A discarded excerpt from my Novella: In the Neighborhood Named for the Stars
As the winter released its full-nelson on the land and the ground water began to seep up through the soggy lawns, I sat alone on the wrought iron furniture on my mother’s front porch, in the early evening just as the glass-sliver stars began appearing in the broad blue wash of sky over the houses across the street. I saw a large, low shadow move between the houses, and being that age, you know, the age before fear? I did not resist my curiosity and went to seek out its source. I saw his long thick tawny colored tail in the patterned lawn light of the Older’s backyard and froze. Before vaporizing into the forest, he turned his impossibly huge head to me and slowly closed his amber searchlight eyes.
Because still, every year you arrive, summoned by Eostre, to spill the blood of winter and leave in his place the virgin lamb of spring.
I knew well enough not to follow him, turned around and returned to my house. But I wanted to reach out and touch his fur, to speak to his unimaginable wildness. Unable to articulate ideas of this scale, I simply let my mind move on to the present concerns of my young life, dinner and television, content to process it when and if I could, later.

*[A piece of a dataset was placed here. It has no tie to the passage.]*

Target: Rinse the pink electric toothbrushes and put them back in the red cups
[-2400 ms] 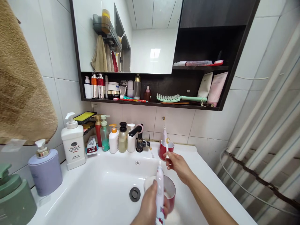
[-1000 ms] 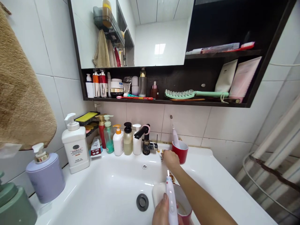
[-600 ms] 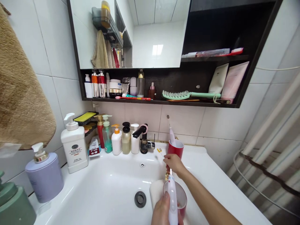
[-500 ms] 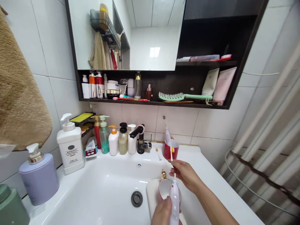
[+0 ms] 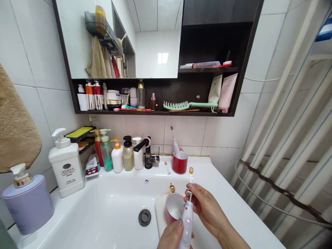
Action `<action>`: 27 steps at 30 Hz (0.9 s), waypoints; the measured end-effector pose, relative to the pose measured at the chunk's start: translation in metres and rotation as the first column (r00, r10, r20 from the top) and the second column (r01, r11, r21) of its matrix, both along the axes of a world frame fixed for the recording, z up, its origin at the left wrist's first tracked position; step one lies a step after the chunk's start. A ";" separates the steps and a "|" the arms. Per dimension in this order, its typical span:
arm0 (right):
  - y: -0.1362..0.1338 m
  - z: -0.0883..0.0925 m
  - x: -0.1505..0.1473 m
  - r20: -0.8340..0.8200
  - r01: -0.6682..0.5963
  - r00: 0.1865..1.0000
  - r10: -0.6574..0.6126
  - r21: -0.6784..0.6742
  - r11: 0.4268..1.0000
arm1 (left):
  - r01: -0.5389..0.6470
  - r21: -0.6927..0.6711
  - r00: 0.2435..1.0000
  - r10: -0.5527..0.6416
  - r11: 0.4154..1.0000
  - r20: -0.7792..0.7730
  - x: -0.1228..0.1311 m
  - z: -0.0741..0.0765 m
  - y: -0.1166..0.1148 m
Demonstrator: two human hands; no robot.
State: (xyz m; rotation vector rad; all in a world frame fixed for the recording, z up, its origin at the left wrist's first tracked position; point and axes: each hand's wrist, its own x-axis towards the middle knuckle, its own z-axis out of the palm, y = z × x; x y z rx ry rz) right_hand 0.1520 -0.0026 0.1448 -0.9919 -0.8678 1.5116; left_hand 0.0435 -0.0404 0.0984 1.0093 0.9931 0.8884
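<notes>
My left hand (image 5: 171, 238) is wrapped round the white handle of an electric toothbrush (image 5: 187, 221), held upright at the bottom of the view. My right hand (image 5: 204, 207) pinches the thin brush head (image 5: 191, 178) with its yellow tip, which stands on top of the handle. A red cup (image 5: 174, 207) with a white inside sits just left of the handle, on a white pad in the white sink (image 5: 109, 207). A second red cup (image 5: 180, 162) holding another toothbrush stands at the back of the sink.
A black tap (image 5: 145, 152) and a row of pump bottles (image 5: 118, 155) line the sink's back edge. A large white dispenser (image 5: 66, 162) and a lilac one (image 5: 27, 200) stand left. A dark shelf (image 5: 155, 111) with toiletries and a green hairbrush (image 5: 186, 105) hangs above. Pipes (image 5: 285, 114) run on the right.
My right hand reached to the sink's back edge near the tap, came back with the small brush head, and now holds it on top of the handle. The view shifted right.
</notes>
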 end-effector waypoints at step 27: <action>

I know now that Puma concolor, is called by 40 different English names. By that count, it is the animal with the most names found anywhere in the world. People in the Midwest call him a cougar or a mountain lion, but he is more kin to a common housecat than any sort of lion. I have witnessed his scream sounding more like a woman being dismembered than the roar of any big African cat. Imagine him, glowing golden eyes hunting the tar black night. Loose furred pelt, undulating over taught muscle-wrapped bone. Sinew and cartilage stretch connective tissue. Silent, predatory and cautious.
More than a century ago he roamed in our nocturnal woods solitary and reclusive. His range is still vast, known to cover up to fifteen hundred miles. One spotted in Connecticut was thought to be a released exotic pet. A day later, the unfortunate animal was killed by a car. DNA tests proved he came from the Black Hills.
*
I saw him that night, but I never thought to speak of it. Even then I could understand he traveled the underground arteries in secret, flowing between broad rural tracts and narrow wildlife reserves, avoiding the human encroachment that blots up every natural space as a sponge absorbs a pesky spill. An animal like that collapses the distance between present and past. Stalking, ambushing, gorging, advancing.
If the man I am now could be in the blackness then, I would speak to that ghost of the Eastern lion, “You know our woods do not go on forever.” You can remember where forever began and can see the end, just over the next daybreak. Your habitat is like a mirage evaporating in the sun of human progress. Yet still you come, traversing interstates in secret, pressed against clapboard siding, crouched beneath closed windows, passing unknowing hearth gathered inhabitants believing their superiority. They’re whistling past the tombstone of a crumbling civilization sinking on a thinning layer of fossil fuel.
Marten and fox will beware your unstoppable procession, set into orbit at a time before time when earth spun on a different axis; they know, in this vernal hour, their season is ended. Puma Capricornensis, proud messenger, driven into secrecy and unaffected by time. I welcome you on your sacred mission. Because still, every year you arrive, summoned by Eostre, to spill the blood of winter and leave in his place the virgin lamb of spring.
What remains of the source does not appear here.